Hi Teresa: Good point - thanks for bringing it up. I will amend the post to include this. I haven't tried it in a two layer version but I would suggest checking it at 20 minutes but I think it will probably take 25 or so minutes.
Carolyn Simmons says
I always use Magi-Cake strips around the outside of my cake pans after I have soaked them in water. This keeps the cake layer from having a hump in the center. Also check your oven temperature. If it is to hot, this can happen. I have been teaching cake classes at our local community college for over 30 years. Hope this works for you.
Carolyn Simmons says
Try using Magic-Stripes so the hump won't appear.
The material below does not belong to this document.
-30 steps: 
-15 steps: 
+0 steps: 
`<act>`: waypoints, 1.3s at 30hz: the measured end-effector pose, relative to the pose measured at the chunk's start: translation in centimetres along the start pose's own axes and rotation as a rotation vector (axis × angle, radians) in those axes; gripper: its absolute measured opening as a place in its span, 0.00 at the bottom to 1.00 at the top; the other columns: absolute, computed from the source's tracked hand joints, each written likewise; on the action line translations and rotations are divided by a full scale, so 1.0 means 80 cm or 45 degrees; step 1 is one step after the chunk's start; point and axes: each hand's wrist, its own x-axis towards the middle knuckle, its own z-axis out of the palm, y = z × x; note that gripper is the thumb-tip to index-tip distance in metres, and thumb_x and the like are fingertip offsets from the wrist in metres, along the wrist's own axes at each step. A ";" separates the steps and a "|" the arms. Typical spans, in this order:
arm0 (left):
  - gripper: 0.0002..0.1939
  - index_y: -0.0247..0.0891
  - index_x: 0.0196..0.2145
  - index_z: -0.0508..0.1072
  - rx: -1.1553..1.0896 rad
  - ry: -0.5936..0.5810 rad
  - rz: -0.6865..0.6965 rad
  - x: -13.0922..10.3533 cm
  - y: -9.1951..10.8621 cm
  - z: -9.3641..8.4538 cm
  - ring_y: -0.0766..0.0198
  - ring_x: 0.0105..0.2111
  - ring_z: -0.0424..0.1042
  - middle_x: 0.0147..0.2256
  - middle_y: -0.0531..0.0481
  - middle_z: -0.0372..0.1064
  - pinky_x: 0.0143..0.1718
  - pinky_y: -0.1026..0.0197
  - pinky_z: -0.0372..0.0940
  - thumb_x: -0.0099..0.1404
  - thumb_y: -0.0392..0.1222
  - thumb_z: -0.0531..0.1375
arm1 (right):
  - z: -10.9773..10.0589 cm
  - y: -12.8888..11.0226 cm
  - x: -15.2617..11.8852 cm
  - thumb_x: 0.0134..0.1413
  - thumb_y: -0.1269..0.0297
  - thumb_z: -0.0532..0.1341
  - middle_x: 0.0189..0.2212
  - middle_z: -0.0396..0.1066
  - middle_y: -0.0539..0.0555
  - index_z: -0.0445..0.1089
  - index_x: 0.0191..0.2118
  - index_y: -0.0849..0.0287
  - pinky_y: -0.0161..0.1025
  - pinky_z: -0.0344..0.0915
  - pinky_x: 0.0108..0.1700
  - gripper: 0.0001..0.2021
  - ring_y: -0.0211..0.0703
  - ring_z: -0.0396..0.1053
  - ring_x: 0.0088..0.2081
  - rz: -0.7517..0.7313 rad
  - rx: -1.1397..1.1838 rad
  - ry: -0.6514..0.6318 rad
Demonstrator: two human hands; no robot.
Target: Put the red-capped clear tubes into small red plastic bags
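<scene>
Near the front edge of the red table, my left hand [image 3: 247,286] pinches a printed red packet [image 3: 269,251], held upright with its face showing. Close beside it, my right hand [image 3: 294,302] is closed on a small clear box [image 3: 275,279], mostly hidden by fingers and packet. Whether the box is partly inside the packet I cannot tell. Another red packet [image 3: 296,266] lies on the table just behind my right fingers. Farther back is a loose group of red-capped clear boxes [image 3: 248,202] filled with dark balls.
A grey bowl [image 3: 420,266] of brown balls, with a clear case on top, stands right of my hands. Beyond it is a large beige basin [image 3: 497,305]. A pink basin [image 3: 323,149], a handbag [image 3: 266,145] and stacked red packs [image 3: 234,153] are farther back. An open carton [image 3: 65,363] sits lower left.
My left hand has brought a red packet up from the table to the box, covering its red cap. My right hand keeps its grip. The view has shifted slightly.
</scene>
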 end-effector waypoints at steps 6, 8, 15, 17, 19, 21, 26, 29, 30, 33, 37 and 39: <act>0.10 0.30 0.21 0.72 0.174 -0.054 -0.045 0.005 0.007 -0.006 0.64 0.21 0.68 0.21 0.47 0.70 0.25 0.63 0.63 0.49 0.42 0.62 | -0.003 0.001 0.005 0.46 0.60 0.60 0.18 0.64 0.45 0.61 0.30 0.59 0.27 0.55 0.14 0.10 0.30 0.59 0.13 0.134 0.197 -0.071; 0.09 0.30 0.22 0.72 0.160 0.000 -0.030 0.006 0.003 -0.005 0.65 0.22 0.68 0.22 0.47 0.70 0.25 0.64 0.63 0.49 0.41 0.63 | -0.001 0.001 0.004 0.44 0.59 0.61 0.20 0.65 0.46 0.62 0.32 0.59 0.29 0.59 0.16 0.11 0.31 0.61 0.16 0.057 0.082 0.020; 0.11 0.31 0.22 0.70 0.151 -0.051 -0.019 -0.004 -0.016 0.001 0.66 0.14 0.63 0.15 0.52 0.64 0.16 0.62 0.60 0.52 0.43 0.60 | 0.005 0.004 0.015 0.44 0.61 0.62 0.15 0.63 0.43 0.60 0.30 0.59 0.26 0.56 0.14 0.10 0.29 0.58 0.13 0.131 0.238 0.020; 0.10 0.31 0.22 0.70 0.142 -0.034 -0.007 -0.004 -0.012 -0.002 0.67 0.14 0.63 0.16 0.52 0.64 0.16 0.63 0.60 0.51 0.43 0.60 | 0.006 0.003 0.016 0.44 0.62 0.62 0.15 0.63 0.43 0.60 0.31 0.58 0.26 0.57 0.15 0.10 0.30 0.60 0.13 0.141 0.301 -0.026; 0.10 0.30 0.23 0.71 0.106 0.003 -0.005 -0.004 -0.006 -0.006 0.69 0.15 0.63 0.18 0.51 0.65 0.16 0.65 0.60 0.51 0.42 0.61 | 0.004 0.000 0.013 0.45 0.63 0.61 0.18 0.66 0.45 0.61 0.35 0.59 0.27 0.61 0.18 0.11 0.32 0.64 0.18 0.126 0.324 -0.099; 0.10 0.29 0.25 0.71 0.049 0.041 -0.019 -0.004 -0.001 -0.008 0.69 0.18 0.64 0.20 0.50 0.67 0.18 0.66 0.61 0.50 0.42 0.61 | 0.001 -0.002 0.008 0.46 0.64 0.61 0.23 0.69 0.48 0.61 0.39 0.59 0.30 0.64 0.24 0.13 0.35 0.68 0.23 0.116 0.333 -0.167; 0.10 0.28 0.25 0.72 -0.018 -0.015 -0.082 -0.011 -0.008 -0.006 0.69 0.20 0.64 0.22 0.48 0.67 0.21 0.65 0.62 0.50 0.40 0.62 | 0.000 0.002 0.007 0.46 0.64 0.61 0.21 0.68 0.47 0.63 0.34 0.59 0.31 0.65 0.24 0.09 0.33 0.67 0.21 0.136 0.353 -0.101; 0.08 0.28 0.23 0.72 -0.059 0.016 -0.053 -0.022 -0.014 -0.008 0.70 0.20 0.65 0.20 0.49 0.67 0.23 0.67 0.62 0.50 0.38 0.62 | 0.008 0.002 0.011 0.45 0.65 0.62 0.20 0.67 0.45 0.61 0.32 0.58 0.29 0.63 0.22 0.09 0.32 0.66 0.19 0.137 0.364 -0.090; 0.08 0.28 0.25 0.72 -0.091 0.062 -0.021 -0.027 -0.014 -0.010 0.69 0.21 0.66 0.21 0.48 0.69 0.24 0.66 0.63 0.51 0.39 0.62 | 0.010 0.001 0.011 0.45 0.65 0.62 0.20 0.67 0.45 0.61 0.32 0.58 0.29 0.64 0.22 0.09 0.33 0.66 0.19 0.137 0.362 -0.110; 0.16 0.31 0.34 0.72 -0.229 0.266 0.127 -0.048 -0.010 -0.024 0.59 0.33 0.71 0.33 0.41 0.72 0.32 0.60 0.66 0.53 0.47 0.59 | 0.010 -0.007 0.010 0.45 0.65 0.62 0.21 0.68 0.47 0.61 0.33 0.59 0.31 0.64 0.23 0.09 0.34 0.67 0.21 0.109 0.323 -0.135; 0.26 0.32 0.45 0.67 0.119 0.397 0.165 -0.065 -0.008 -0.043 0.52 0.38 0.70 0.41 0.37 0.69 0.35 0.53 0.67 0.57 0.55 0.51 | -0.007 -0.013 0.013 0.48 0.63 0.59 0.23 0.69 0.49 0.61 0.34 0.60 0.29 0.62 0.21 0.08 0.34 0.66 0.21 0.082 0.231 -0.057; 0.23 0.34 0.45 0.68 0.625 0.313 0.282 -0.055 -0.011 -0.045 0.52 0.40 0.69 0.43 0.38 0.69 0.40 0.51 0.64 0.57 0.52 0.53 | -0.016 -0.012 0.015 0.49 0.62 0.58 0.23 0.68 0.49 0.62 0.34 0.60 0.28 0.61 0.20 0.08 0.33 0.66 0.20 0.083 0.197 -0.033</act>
Hi CArolyn: Thanks for your comment. I have never used magic strips. As a professional baker that would bake 22" cakes for weddings in four layers, no less, these would be too time consuming and cost too much. The method I use produces a perfectly flat cake no matter the size. The only reason the cake flour layer humped was the pan was to short to support the rise on the side so it had to slide down. It is the same principle as used in an angle food cake. The pan isn't sprayed so the cake can stay evenly risen since it clings to the unprepared sides.
What do you think would happen IF you used half cake and half regular?..
You would end up making pastry flour which is stronger than cake but not as strong as all purpose. My inclination is to guess it would turn out more like the all purpose.
Thanks, I will bow to you. Love that you are my book of knowledge.
And I love that you read my blog! Thanks for the comment.
I loved the details you have shared on how the kind of flour can make so much difference! I love butter and cream and anything made from them is my immediate favourite. Will surely make this one. I already have my staple yellow cake recipe but I shall surely try this one. It looks so tempting :)
Hi Manisha: I didn't intend to blog about the cake but there was such a difference I thought I had to share it. Hope all is going well for all of you. I have been swamped lately and hope to slow things down soon. Hope being the operative word!